Genetic research groups in MS have collaborated closely, in an attempt to improve the power of linkage studies. Notably, a pooled genotype analysis of 719 families showed suggestive linkage on 17q21 and 22q13, in addition to the MHC region.2 Our analysis includes all the studies in GAMES, but the Canadian and US cohorts of families are much extended (Canada: increased from 61 to 172 families; US: from 52 to 151 families). Additionally, we use French and Middle-Eastern studies, giving a total of 982 families. The IMSGC study regenotyped individuals in four studies from US, UK, Australia and Canada, using a dense SNP marker map. They found suggestive linkage on chromosomes 6p21, 17q23 and 5q33, with weaker evidence for linkage on 20p12, which overlaps with the region found in our study.

The regions of suggestive linkage from the pooled genotype and the regenotyping studies are distinct from the regions found in our GSMA study. The discrepancies arise primarily from the different family sets included. Our previous MS GSMA study4 used only four studies and found linkage to MS in the MHC region of chromosome 6, and on chromosome 19, which is not found in the current study.

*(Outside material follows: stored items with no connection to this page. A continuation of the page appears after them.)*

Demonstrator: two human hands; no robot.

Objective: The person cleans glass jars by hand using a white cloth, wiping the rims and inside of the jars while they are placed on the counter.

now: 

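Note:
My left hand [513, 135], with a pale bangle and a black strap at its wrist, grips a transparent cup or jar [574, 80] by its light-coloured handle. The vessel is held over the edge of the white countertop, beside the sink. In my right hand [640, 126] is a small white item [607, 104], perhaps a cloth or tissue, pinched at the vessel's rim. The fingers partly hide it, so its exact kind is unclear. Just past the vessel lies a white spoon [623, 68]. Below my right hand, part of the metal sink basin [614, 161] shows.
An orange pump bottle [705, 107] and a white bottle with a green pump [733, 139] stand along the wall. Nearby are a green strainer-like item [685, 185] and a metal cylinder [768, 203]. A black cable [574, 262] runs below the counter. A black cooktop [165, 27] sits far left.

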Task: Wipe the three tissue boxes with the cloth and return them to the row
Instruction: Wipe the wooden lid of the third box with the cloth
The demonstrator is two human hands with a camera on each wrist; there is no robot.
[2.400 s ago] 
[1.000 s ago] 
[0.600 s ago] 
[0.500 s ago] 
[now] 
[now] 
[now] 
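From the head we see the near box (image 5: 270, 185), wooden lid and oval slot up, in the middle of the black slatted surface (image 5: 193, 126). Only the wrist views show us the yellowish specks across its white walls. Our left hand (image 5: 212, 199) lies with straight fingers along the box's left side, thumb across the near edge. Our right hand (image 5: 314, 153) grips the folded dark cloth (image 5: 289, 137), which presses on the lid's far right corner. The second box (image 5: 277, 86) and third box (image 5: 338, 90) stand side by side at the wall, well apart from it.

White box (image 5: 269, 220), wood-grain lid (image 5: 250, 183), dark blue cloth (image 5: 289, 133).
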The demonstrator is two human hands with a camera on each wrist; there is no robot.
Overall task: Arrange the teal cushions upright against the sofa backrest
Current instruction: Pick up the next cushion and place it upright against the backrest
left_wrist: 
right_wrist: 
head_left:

The power to detect a gene will depend on its genetic model and the specific analysis method used; given the difficulties in identifying linkage for MS, many complementary approaches should be used to analyse the data, with different methods having the potential to detect differently acting genes. The GSMA method has several strengths that may allow it to detect linkage where other methods have failed. The GSMA retains the design and chosen analysis method of each individual study, without the compromises that may be required for a unified analysis of pooled genotypes. It uses bins to assess linkage, and therefore may pool evidence for linkage that maximises at different locations in individual studies, which is a common feature of linkage studies in complex disorders.25 The method also copes well with heterogeneity, retaining good power to detect linkage when some studies are unlinked.26 One further advantage of the GSMA is that the correction for multiple testing of 124 bins is less stringent than that required in linkage analysis,27 so the power to detect linkage in the GSMA compares well with individual study genotyping.21 The relative power to detect linkage in this meta-analysis and in pooled genotype studies will depend on the precise genetic model for a gene, its effect size, and its role in the families/studies included. The lack of evidence for linkage a region should not therefore be interpreted as evidence against linkage – the GSMA will only have power to identify linkage in specific scenarios where linkage is present (albeit weakly) in a substantial proportion of the studies.

In summary, this study presents a meta-analysis of genome-wide linkage studies in MS, using the GSMA method. The strongest evidence for linkage in this study occurred on chromosome 6p (HLA region), 6q, 10q and 18p. Aside from 6p, these regions did not show strong evidence for linkage in individual studies or in previous pooled analyses of the MS studies, and provide novel candidate regions. Together with findings from previous studies, these regions may be used to prioritise results from genome-wide association studies.28 We have also extended the GSMA methodology to include analysis of 20, 30 and 40 cM bin widths, and to allow for different bin starting points.